Além dos retrocessos mencionados, queremos repudiar veementemente as recentes declarações do Ministro da Educação, Milton Ribeiro, divulgadas na imprensa, de que diploma universitário não adianta “porque não tem emprego” (09/08/2021) e de que alunos com deficiência “atrapalham” o aprendizado de outros estudantes (17/08/2021). Não, Senhor Ministro, a universidade é para todos e todas, a sociedade tem o dever ético de criar as condições do pleno emprego para a população e se sabe, no mundo inteiro, que a educação superior é fonte de desenvolvimento do país. Não, Senhor Ministro, as crianças com deficiências não atrapalham as turmas, elas são um desafio e uma oportunidade educativa para elas e para os demais!

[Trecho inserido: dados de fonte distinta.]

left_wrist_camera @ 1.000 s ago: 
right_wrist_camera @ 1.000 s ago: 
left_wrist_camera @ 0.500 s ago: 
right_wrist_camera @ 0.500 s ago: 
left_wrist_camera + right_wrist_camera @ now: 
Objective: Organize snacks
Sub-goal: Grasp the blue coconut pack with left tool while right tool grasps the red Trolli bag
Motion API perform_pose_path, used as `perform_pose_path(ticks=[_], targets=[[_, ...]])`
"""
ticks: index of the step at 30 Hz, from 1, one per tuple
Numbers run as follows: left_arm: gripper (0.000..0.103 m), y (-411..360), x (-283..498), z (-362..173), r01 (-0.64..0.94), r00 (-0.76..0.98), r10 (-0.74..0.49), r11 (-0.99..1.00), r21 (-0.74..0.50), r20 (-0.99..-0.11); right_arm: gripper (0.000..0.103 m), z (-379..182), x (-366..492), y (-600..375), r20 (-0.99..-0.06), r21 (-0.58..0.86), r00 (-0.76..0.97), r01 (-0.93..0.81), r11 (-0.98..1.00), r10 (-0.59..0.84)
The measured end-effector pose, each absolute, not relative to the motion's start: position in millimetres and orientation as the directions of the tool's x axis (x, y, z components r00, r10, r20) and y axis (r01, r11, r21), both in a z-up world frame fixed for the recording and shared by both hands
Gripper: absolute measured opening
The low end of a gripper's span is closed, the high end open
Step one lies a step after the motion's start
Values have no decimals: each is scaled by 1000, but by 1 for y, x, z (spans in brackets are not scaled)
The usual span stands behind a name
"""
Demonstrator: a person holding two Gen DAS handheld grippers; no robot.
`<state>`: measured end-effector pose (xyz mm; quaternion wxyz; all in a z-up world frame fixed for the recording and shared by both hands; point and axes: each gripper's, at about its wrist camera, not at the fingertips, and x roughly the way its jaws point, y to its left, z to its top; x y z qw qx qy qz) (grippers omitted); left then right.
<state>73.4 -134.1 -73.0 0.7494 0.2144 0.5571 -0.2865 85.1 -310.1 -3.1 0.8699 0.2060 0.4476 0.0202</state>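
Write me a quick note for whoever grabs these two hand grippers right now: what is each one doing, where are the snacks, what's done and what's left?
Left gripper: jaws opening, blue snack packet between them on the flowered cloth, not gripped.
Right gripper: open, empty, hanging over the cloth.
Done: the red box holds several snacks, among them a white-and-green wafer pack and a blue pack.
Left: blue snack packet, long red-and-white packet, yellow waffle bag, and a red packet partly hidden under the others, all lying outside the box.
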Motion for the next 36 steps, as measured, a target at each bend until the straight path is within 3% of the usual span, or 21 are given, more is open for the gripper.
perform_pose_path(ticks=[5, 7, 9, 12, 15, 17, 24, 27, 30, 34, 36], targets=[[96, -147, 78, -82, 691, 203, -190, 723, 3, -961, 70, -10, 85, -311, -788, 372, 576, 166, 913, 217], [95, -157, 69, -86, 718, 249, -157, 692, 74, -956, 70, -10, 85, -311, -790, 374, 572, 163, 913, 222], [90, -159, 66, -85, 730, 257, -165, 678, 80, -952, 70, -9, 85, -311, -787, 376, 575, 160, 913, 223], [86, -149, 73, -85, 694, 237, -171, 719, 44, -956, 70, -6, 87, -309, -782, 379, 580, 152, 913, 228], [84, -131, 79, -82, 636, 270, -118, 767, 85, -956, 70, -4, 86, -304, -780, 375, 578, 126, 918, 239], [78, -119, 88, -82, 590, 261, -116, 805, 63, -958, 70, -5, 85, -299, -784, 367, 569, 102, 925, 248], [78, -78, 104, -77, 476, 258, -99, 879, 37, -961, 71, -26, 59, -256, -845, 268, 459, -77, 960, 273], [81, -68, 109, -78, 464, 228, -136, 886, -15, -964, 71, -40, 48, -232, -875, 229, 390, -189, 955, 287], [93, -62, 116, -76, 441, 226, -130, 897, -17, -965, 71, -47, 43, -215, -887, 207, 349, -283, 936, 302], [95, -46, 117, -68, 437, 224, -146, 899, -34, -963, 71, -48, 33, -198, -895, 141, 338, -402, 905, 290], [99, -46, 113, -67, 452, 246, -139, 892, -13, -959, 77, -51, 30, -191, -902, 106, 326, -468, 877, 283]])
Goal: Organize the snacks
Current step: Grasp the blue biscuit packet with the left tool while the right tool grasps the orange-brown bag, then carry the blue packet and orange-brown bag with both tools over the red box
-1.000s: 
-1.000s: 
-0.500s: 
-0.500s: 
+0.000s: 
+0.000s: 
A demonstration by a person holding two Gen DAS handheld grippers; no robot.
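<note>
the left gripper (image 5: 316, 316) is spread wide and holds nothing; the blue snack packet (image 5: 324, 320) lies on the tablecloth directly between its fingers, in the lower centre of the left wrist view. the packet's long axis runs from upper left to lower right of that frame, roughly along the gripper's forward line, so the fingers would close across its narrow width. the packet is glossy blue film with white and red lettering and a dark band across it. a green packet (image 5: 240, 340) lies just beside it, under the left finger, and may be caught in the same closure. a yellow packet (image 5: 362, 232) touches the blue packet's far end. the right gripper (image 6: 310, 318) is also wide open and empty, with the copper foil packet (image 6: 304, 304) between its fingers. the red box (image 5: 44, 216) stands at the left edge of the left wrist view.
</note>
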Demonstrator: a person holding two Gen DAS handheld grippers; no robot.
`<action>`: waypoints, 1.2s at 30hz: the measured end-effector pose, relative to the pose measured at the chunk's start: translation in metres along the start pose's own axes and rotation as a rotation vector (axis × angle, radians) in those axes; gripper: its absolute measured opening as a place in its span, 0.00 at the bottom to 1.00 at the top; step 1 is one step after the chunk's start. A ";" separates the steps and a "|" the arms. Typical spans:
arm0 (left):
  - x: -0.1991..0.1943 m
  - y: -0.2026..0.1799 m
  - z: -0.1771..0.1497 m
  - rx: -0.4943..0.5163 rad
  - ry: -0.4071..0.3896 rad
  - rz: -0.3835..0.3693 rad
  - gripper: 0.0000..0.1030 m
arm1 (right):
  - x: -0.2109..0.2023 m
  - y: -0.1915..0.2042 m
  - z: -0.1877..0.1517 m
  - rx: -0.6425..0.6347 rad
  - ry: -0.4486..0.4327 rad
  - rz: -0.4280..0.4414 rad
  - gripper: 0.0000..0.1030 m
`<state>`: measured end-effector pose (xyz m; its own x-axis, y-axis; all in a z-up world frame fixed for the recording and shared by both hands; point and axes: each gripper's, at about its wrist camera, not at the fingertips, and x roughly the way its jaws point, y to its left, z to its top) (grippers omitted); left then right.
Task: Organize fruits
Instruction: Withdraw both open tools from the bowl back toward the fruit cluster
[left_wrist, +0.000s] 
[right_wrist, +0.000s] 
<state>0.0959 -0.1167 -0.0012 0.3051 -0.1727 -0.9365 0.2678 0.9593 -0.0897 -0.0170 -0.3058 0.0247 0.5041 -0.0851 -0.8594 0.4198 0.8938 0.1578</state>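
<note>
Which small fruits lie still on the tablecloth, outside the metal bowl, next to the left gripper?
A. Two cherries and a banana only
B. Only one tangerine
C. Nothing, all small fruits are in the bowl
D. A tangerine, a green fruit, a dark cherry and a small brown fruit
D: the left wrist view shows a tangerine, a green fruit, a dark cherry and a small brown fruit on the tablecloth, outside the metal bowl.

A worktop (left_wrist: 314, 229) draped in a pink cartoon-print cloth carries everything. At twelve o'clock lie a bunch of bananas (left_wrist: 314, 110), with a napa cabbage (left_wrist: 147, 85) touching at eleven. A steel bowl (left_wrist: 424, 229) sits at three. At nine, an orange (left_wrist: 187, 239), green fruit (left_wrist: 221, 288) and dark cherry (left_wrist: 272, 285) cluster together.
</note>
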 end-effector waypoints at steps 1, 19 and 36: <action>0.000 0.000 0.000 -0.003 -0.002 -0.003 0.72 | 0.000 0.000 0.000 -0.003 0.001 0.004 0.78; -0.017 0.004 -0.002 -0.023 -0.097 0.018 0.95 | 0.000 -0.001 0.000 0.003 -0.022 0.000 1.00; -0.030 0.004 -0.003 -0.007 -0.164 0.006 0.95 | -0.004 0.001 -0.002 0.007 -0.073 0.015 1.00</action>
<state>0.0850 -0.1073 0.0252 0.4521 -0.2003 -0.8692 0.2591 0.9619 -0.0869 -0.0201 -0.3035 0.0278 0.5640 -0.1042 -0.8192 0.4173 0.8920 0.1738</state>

Com elas, aprende-se, em particular, a importância da solidariedade, do humanismo, da diferença radical e constituinte do humano. Juntamo-nos às vozes docentes que defendem uma educação inclusiva, anticapacitista, antirracista, para resistirmos a um modelo rígido, linear e homogeneizador de escola. Defendemos uma escola pública, gratuita, integral e promotora de novos fazeres, radicalmente comprometida com todas as crianças, com ou sem deficiência.

Em síntese, queremos compartilhar com os educadores brasileiros de todos os níveis de ensino nossa crença pelo direito humano à educação como condição de desenvolvimento de capacidades humanas para o exercício de outros direitos como os sociais, políticos, econômicos, civis, de segurança, de moradia, entre tantos outros. As creches, as escolas, as universidades, não são um peso e uma ameaça para o Brasil. Ao contrário, são os melhores lugares para a promoção e o desenvolvimento das capacidades humanas. Por isso, são o presente e o futuro do país, um caminho poderoso e promissor para um país mais próspero, mais feliz, mais unido, orgulhoso de si mesmo. E livre.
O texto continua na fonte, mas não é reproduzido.